Cutworms challenge organic no-till in wet field
Timing and moisture conditions conspire to give cutworms the edge.

By Jeff Moyer, The Rodale Institute® Farm Manager
Posted July 13, 2006

Jeff Moyer is the farm manager at the 333-acre Rodale Institute research farm, and has been here for over 26 years, refining the farm's cover cropping and crop rotation systems. The farm has over 1,000 organic apple trees, a 3-acre CSA, 270 acres in a rotation of corn, small grains, hay, and edible soy beans for a Japanese market, and 25 acres of experimental research plots that have been used to test and compare the yield, soil health and environmental impact of organic and conventional systems for the last 22 years.

"It's been extremely rewarding to work at The Rodale Institute," says Jeff. "Working on projects and with people who are having a positive impact on family farm practices, economics, and environmental stewardship is very fulfilling. The positive changes I've seen on our own farm over the years—and farms around the world— convinces me that we're on the right road."

How to contact Jeff

Click here

611 Siegfriedale Rd.
Kutztown, PA 19530

Interest in planting no-till into cover crops without the use of herbicide continues to grow. It seems farmers from every corner of the globe are realizing that the best way to build soil and manage weeds is through cover crops. Check out the article Choosing cover crops for no-till organic soybeans for more information. Or click here to download plans and build your own no-till cover crop roller.

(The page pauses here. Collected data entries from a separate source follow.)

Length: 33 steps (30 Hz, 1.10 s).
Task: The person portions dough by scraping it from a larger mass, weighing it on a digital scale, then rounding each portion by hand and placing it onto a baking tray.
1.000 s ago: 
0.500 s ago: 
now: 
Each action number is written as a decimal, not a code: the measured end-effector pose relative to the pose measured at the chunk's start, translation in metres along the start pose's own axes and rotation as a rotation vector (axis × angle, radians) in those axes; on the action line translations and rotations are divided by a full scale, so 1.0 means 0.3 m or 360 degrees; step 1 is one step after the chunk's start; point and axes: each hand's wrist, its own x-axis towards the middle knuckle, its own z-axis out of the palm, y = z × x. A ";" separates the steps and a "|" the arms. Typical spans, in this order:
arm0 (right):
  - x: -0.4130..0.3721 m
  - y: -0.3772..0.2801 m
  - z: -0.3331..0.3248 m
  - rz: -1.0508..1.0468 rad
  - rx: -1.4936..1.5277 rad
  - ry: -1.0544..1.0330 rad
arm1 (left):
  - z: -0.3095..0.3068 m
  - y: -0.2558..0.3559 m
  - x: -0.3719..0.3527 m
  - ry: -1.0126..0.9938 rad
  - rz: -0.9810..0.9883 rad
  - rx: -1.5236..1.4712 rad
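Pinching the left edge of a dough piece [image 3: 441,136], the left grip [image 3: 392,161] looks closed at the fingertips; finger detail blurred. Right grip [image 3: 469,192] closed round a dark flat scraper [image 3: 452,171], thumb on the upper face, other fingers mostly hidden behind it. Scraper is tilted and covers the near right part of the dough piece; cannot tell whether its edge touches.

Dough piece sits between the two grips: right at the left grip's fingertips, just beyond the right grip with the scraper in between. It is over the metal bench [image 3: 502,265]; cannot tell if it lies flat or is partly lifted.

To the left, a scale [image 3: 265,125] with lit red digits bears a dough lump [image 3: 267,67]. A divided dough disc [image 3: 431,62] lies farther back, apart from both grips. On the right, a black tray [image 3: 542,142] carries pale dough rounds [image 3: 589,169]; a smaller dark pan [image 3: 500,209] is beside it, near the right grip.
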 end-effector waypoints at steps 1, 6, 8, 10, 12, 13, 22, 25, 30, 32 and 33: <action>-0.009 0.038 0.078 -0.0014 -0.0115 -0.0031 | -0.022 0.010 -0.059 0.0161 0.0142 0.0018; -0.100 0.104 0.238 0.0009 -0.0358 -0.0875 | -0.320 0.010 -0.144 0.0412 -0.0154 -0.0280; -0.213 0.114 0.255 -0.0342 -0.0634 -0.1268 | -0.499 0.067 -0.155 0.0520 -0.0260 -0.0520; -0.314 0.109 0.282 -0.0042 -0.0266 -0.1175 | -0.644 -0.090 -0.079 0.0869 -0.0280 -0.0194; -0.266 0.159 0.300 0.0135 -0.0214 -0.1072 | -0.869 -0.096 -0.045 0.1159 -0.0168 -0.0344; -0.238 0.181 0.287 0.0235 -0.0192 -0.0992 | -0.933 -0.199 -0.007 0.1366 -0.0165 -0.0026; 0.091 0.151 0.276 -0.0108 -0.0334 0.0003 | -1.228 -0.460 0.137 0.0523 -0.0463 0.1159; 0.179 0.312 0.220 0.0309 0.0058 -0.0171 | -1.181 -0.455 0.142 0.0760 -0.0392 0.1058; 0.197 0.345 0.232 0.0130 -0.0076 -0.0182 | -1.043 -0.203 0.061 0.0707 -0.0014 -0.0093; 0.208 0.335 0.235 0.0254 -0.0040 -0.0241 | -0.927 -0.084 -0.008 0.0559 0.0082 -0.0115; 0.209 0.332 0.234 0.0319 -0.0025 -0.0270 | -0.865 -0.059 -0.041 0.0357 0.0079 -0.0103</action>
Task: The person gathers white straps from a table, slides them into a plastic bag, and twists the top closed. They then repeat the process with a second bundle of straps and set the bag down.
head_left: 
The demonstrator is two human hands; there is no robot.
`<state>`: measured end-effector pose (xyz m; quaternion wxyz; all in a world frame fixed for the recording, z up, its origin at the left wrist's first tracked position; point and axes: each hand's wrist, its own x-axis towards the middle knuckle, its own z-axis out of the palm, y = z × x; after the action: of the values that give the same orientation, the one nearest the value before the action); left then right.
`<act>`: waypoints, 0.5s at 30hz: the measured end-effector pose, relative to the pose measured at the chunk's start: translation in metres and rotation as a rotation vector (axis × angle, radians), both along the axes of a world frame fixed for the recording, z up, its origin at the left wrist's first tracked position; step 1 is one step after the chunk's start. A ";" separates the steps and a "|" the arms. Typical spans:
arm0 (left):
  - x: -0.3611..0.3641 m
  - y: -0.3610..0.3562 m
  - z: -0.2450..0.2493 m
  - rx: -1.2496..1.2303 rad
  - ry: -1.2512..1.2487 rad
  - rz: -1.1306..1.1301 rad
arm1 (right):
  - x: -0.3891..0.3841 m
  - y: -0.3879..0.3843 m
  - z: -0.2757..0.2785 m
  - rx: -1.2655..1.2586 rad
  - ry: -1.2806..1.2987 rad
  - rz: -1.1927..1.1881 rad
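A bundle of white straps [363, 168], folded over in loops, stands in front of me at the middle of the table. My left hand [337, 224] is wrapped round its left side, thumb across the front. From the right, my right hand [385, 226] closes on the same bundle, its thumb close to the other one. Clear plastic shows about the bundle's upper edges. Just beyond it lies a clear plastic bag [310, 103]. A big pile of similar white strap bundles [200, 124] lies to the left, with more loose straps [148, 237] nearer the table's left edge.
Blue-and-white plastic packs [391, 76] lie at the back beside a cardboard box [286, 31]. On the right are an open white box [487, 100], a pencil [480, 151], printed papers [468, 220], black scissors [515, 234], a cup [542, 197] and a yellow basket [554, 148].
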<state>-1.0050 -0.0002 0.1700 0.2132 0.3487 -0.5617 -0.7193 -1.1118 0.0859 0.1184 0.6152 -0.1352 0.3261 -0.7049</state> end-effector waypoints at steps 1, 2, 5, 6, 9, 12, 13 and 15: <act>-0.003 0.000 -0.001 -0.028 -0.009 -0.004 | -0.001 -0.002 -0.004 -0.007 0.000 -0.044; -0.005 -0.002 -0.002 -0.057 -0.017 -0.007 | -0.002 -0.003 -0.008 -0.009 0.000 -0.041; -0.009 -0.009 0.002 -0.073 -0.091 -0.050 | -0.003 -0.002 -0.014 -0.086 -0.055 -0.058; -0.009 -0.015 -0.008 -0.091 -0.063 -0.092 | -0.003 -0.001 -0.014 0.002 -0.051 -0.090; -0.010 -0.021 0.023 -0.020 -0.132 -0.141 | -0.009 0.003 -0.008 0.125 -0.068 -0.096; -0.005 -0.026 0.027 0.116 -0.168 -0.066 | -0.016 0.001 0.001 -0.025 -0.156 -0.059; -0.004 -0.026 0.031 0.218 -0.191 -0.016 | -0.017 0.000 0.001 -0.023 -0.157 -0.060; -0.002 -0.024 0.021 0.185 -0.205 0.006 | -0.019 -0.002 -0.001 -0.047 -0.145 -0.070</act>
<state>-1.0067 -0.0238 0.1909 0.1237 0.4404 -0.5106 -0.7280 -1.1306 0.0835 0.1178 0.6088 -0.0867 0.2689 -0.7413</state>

This year our farm grew some of the best cover crops I’ve ever seen. We had thick stands of hairy vetch that measured 8,000 pounds of dry matter biomass per acre, more than enough to supply the nitrogen requirements for our corn crop and suppress early weed germination. The rye we no-tilled soybeans into wasn’t as good, but still the beans look great.

Then ………. Well, then came lots of rain. The moist green mat of rolled hairy vetch became a haven for cutworms, which decimated the first planting. Sometimes it seems just as we move forward several steps, we move backwards one step. While most of our rolled/no-tilled corn fields worked out great, I had one 3-acre field that was completely eaten by cutworms. The little *#*##@@. At first I wasn’t sure what was happening, but a little exploration in the soil early in the morning turned up lots and lots of the critters.

I replanted the field and while the stand looks fine, I lost some of the early weed control afforded by the mulch. The replanting operation also disturbed the mulch, allowing more weeds the opportunity to emerge. The passage of time gives the weeds a head start, as well.

The cutworms seemed to like the cool, moist conditions under the layer of plant matter left by the cover crop roller. It gave them a great place to hide, and the corn was the perfect food source. As I was replanting the field, I could see the moths lifting off the soil as the pupated cutworms matured and left the field. The replanted corn was virtually untouched. So, it seems timing of the planting operation will be critical to the system's success.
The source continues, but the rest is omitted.